Hey guys, I got a bottle of LGD I’ve been taking at 7.5mg for awhile now and I’m coming towards the end, I messed up and got the wrong size bottle so I’m only doing a 6 week cycle…anyway, I have a bottle of AD-3 PCT, I’m wondering if that will be sufficient to state taking after the cycle is complete.
Not really, but you’ll probably recover anyway because, given enough time, you’ll come back to homeostasis. LGD is suppressive, but as far as any data say it doesn’t cause full shutdown. The ad-3 is probably going to do more harm than good, if we’re looking at it scientifically. The main selling point is the estrogen blocking drug arimistane, which does actually seem to work decently, especially for an otc medication. But you don’t need to block estrogen, you need to jumpstart your hpta to start producing testosterone normally again. So I don’t see the benefit of the ad-3. Its main draw is that it will effectively crash your e2. That doesn’t seem like something you’d want to do after a cycle. But then again the guys who sell this stuff make an awful lot of money, so in the end I guess they’re smarter than me.
So is there another kind of mini PCT you would recommend so someone doesn’t feel like crap? a serm at a lower dosage maybe?
Why not just run Nolva for a few weeks? A better question is why run LGD solo in the first place?
I wouldn’t even do a pct without getting bloodwork at the end of your cycle. Since LGD isn’t known to cause shutdown, I would want to see what your T levels are at before taking any more drugs. It might not be necessary. Following a full nolva pct protocol doesn’t make a lot of sense to me unless you KNOW your HTPA is shutdown. In my opinion, it makes the most sense to limit drug intake when appropriate.
I apologize if I come off as a dick here however LGD-4033 can easily cause shut down of the HPTA. clinical data shows a mere 1mg of LGD-4033 decreases total testosterone levels by nearly 400ng/DL, it also decreases free testosterone significantly as well as SHBG, LH, FSH, increases LDL cholesterol and decreases HDL cholesterol.
The supression of testosterone caused by LGD appears to be dose dependant as 0.1mg/day lowers total testosterone by only 100ng/DL ish. The individual who created this post said he took 7.5mg of LGD/day therefore it would be a reasonable assumption that it would be enough to nearly totally shut off his natural testosterone production similar to the way anabolic steroids would (a small amount of testosterone is produced by the adrenal glands… And I mean a reeeeaaaallly small amount… Unless one has a tumor on or around the adrenal glands). I don’t understand how SARMS would shut down testosterone production as the body shouldn’t recognise them as an exogenous androgen as they are not steroidal in structure and I don’t believe they are synthesized from cholesterol or any base hormone, therefore I don’t understand the mechanism behind the shutdown, maybe @physioLojik knows?
Anyhow I’m gonna leave some screenshots from the study ![Screenshot_20180814-193009|281x500]
(upload://bHZdGWBbKtZba0xJpcz31KY6fg8.png)

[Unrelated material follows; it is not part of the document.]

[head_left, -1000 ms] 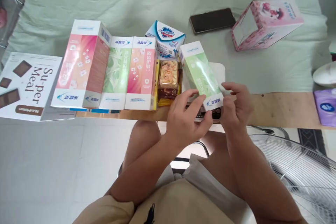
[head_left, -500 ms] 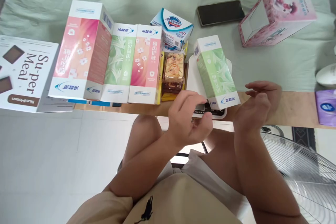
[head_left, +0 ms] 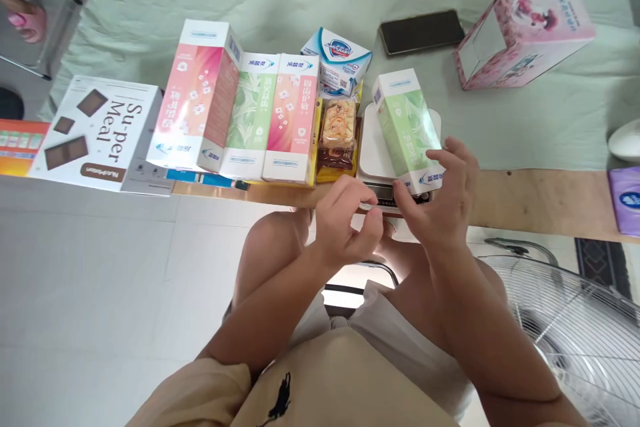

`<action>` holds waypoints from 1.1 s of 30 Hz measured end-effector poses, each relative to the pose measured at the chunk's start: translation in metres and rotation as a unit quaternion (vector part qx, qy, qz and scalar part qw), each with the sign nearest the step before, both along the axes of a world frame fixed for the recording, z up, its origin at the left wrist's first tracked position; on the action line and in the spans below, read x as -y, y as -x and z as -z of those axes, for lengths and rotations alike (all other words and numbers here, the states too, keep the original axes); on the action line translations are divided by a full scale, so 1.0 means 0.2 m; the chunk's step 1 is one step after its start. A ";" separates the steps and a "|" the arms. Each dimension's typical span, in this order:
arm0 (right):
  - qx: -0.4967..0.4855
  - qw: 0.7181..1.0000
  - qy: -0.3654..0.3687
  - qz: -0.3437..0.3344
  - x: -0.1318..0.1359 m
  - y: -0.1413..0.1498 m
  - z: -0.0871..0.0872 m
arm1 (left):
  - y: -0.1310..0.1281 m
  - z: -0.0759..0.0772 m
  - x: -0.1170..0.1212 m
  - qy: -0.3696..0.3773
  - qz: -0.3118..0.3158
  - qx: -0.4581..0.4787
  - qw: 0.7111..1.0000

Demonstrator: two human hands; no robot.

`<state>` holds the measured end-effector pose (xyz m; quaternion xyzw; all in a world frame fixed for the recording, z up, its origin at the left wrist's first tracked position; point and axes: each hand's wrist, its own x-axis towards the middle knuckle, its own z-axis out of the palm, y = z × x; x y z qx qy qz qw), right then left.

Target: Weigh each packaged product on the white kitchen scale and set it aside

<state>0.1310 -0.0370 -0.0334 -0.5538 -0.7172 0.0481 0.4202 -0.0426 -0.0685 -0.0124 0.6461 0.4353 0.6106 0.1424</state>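
1. Green and white, the long cardboard box (head_left: 407, 123) lay aslant on a white, round-cornered plastic scale (head_left: 371, 140), its near end between the right hand's thumb and forefinger.
2. The right hand (head_left: 445, 210) had its thumb and forefinger spread around that end; whether they pressed on it, I cannot tell.
3. The left hand (head_left: 343, 223) was half curled at the scale's near edge, with thumb and forefinger apart and nothing pinched between them.
4. Just beyond the left hand lay a clear-wrapped, pale yellow snack (head_left: 339, 123); farther beyond was a blue-and-white soap carton (head_left: 340, 57).
5. Beyond the right hand lay a flat black phone (head_left: 423, 32), with a pink floral cardboard box (head_left: 525, 40) right of it.
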 end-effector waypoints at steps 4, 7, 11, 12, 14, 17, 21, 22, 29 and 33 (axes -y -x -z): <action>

Data taken from this study
The Safety, Pharmacokinetics, and Effects of LGD-4033, a Novel Nonsteroidal Oral, Selective Androgen Receptor Modulator, in Healthy Young Men
I take no credit for any of this Info however there are other studies showing suppressive characteristics of SARMS. That coupled with the deleterious effects on cholesterol makes me think they carry similar risks in comparison to anabolic steroids without significant androgenic effect, therefore I don’t see why anyone would use something that has probably the same risks but isn’t well researched (however anabolic steroids aren’t particularly well researched either but at least there’s SOME data). Anecdotal reports also say LGD can cause blood pressure spikes.
I should also mention some SARMs are steroidal in nature. YK-11 is an example, although it structurally looks more like an anabolic androgenic steroid to me however it’s labelled as a SARM so whatever
Also check this out Cl-4AS-1 - Wikipedia apparently it’s an anabolic steroid and a 5a reductase inhibitor, super interesting sounding I’m gonna go do a ton of research on this
no worries man. I don’t know jack shit about LGD. I don’t like the idea of taking anything that suppressive for just 6 weeks, it makes no sense to me. I was going off of what yuppie said as far as how suppressive it is. If it’s causing shutdown, then I wouldn’t take it at all, because a 6 week cycle followed by a 4 week PCT is going to net you just about 0 net gains, particularly if what you’re taking is a mild steroid. Buuuuuuut since that ship has sailed, I suppose the PCT is the right course. I’d still get bloodwork if possible though, that’s never a bad idea.
My buddy just wrapped up a run of lgd. He went and did bloodwork just after and everything came back normal for him. I have seen others bloodwork where they were completely shut down by lgd of lgd was really what they were taking. You never know with this grey market crap.
If you look into the report regarding SARMs you can see the disparity between what was labeled and what was actually in the caps/liquid. Tamoxifen shows up a number of times in some of the SARMs. Dosages are way off for a lot of the others. It’s the Wild West.